Monday, December 13, 2010

Ten Things You Really Need to Know About Working at an Ad Agency

Advertising agencies are best described as magnets. There are always two opposing ends - always. (Did I say always? Yes, always, or if it better suits you, invariably, eternally, till blue in the face, till cows come home, till hell freezes over, or just always.) And you will instantly, sometimes unknowingly, be polarized to the attracting or repelling pole of that magnet.

And in this brief, condensed… concise, short, and succinct list, I will attempt to explain what many others have done, some annihilating the explanation, some overly, verbosely describing it, and others explaining it far more eloquently than I could hope to accomplish. So here it goes.

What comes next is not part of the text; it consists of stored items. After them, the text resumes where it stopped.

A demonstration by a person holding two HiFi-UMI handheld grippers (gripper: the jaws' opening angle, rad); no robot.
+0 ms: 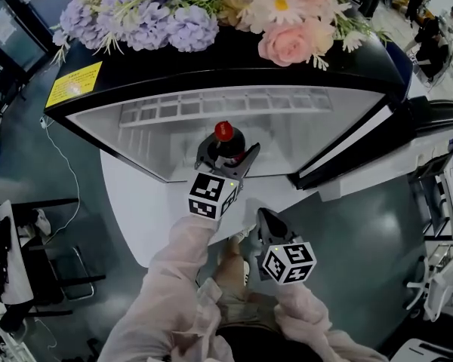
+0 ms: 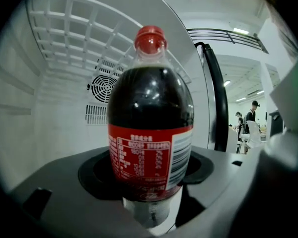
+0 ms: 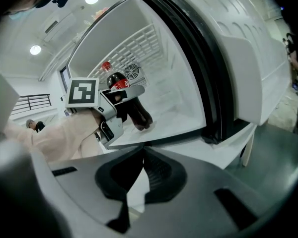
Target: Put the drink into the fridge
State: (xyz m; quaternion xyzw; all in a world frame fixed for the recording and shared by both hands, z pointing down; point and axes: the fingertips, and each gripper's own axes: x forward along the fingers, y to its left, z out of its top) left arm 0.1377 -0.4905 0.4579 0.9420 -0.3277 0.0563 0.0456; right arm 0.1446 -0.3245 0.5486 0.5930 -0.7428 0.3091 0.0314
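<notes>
By my reading the job is most of the way through. The fridge (image 1: 211, 62) stands with its door (image 1: 347, 148) swung wide to the right. The left gripper (image 1: 228, 155) holds the cola bottle (image 2: 150, 123) inside the open compartment, its jaws spread wide and clamped on the bottle's lower body from both sides. What is left, as I judge it, is to seat the bottle on the white floor of the compartment, let go, draw the gripper out, and perhaps shut the door. In the right gripper view the bottle's base sits very low over that floor, but I cannot tell whether it touches. The right gripper (image 1: 266, 221) hangs outside the fridge, nearer the person and a little to the right of the left one. Its jaws are pressed together with nothing between them. The bottle is upright, with dark cola filling it up to the shoulder and a red screw cap on top. A red label with small white print and a barcode panel wraps its lower half. The glossy plastic throws back the ceiling lights. Behind it are a white wire shelf (image 2: 64, 29) high in the compartment and a round fan grille (image 2: 103, 87) on the rear wall. Artificial flowers (image 1: 174, 21) lie across the fridge's black top.
</notes>
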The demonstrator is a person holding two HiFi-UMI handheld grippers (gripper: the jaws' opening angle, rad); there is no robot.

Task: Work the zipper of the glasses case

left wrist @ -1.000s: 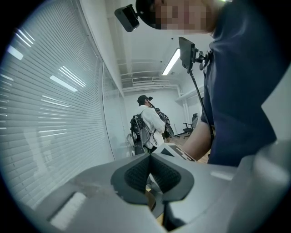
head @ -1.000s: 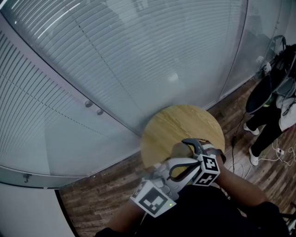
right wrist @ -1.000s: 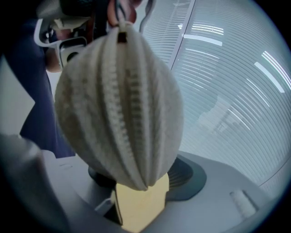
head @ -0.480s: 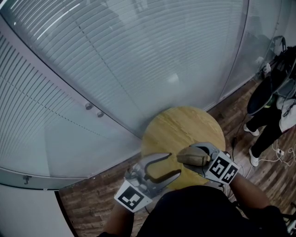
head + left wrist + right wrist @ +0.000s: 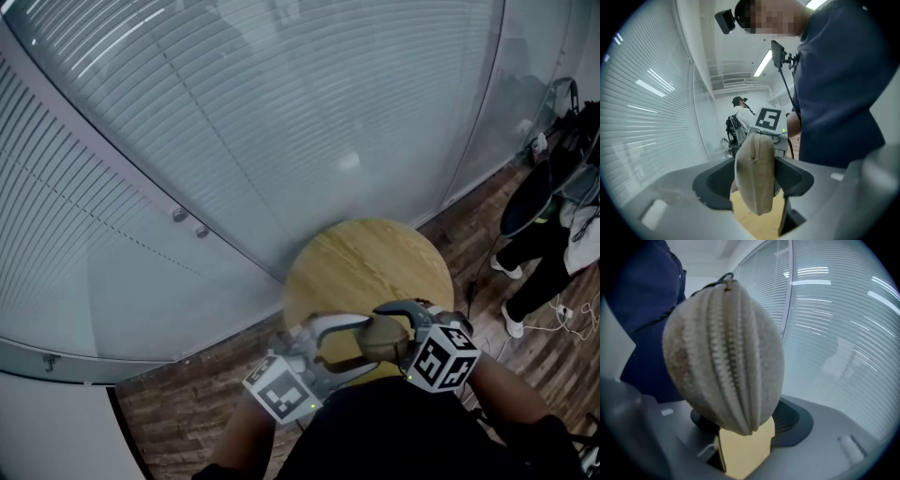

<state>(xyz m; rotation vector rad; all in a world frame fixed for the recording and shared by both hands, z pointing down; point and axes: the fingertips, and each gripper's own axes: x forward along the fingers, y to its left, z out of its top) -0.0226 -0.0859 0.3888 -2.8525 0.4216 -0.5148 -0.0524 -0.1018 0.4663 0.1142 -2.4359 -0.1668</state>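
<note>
Grey right gripper (image 5: 747,423) clamped on one end of the beige glasses case (image 5: 724,348), above the round wooden table (image 5: 366,258); case's long axis runs level toward the left gripper (image 5: 757,180), zipper (image 5: 733,369) facing the right camera; left jaws, just been opening, stand apart around the far end

You stand at a round wooden table (image 5: 366,258), beside a glass wall with closed blinds (image 5: 281,122), on dark wood-plank floor (image 5: 187,412).
</note>
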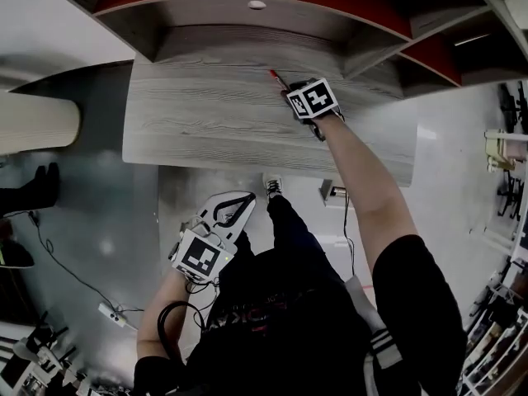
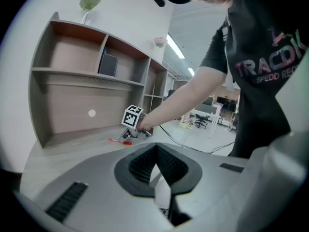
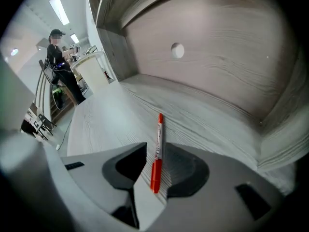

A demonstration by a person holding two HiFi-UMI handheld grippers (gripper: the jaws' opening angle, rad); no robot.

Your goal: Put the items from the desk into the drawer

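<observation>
Red pen (image 3: 158,129) lies flat on the desk (image 1: 206,114), near the back panel. It looks light and stiff with a smooth barrel that is likely to roll, so pinch across the thick capped end. Its long axis runs away from the right gripper (image 3: 155,149), slim end toward the panel, in the gap between the spread jaws; probably no contact. Left gripper (image 1: 233,210) has its jaws together, empty, off the desk.

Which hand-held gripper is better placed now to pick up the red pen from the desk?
Right. The right hand-held gripper is over the desk with its jaws open on either side of the red pen. The left hand-held gripper is shut and held back from the desk.
</observation>
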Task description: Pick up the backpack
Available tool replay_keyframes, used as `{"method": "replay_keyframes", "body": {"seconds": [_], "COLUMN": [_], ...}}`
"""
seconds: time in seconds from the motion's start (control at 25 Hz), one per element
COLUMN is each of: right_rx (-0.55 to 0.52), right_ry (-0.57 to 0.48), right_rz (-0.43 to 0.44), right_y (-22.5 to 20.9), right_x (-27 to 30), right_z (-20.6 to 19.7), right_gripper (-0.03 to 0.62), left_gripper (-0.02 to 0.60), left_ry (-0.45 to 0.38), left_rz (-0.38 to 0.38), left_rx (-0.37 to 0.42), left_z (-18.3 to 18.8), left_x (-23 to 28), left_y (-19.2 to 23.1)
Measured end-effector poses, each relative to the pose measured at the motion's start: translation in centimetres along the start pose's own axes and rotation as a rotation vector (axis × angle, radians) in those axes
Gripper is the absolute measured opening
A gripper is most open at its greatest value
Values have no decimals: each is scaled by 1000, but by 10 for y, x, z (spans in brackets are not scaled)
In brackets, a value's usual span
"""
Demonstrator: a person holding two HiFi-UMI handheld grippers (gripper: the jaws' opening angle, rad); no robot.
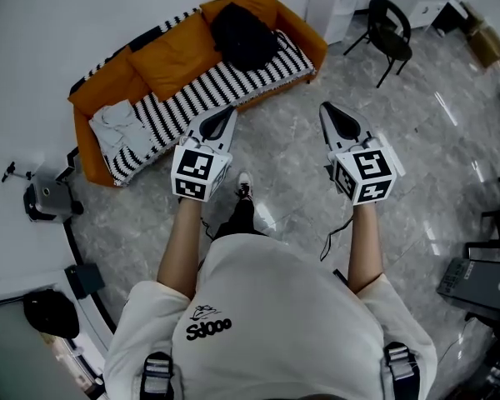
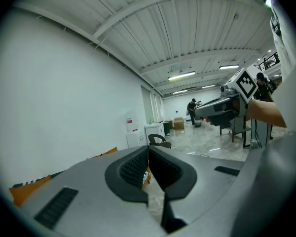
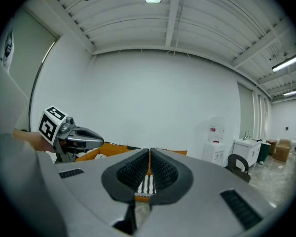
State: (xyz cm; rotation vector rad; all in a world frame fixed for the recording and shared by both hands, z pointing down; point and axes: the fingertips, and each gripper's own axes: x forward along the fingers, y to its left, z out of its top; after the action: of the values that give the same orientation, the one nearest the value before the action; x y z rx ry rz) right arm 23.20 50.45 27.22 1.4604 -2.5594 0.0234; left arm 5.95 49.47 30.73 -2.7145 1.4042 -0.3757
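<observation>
Black, soft backpack (image 1: 243, 33) slumping on sofa (image 1: 173, 55)
Left gripper (image 1: 222, 118) and right gripper (image 1: 337, 117) are hovering closed and empty, backpack well ahead of jaws.

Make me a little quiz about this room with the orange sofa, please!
1. True or false: the black backpack lies on the orange sofa.
2. Pick one: the left hand-held gripper is A) shut and empty, B) shut on the backpack, C) wide open.
3. Fill in the gap: the blanket on the sofa has black and white ____.
Key: 1 true; 2 A; 3 stripes.
</observation>
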Motion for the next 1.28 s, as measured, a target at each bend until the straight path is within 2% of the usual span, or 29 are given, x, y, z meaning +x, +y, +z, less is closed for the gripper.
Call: {"method": "replay_keyframes", "body": {"seconds": [0.2, 0.56, 0.92, 1.28], "right_rx": [-13, -4, -14, -20], "right_ry": [4, 8, 38, 71], "right_rz": [-12, -46, -27, -20], "right_y": [-32, -96, -115, -131], "right_x": [61, 191, 292, 371], "right_z": [5, 34, 48, 50], "right_gripper": [37, 37, 37, 37], "left_gripper": [21, 21, 21, 21], "left_ry": [-8, 15, 31, 41], "left_rz": [-13, -17, -26, -41], "left_rx": [-3, 11, -4, -26], "left_z": [-1, 7, 3, -9], "left_x": [60, 165, 231, 282], "left_y": [44, 152, 232, 291]}}
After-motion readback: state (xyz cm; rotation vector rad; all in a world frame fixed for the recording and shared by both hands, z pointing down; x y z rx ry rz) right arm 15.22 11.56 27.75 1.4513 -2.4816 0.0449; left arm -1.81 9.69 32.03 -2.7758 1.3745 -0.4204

But wait, one little disclaimer. I won’t repeat this every time, there is no common ground, middle room. Just like the computer you are working on, made up of 1’s and 0’s, you are one or the other. Nothing else.

1. It will be the job you hate most or love most.

2. It will involve the people you will grow to love or hate the most.

3. One day will be like walking into heaven, the next day will be dancing around the worst hell your mind could ever imagine.

4. The people that pay the bills (your clients), are people you will either respect or abhor.

5. The work you do will inspire you beyond belief, or drive a knife through your very soul (if you can find that damn thing).

6. Your friends will ignore your irrepressible passion, or embrace your loathing.

7. Your mind will develop into a fortress, or a bowl of Cocoa Puffs.

8. You will ride on the subway or bus, or you will drive your 7 Series BMW.

9. Your heart and life will be an open book, or a Pandora’s box that you eternally wonder why you opened it.

10. You will create something, or you will create nothing.

But in the end, even though both sides of the magnet have the exact same attraction, I think you will probably end up on the positive side.

So it’s Monday. If you work in advertising, you are either smiling, or packing (and not a box reference, a postal reference).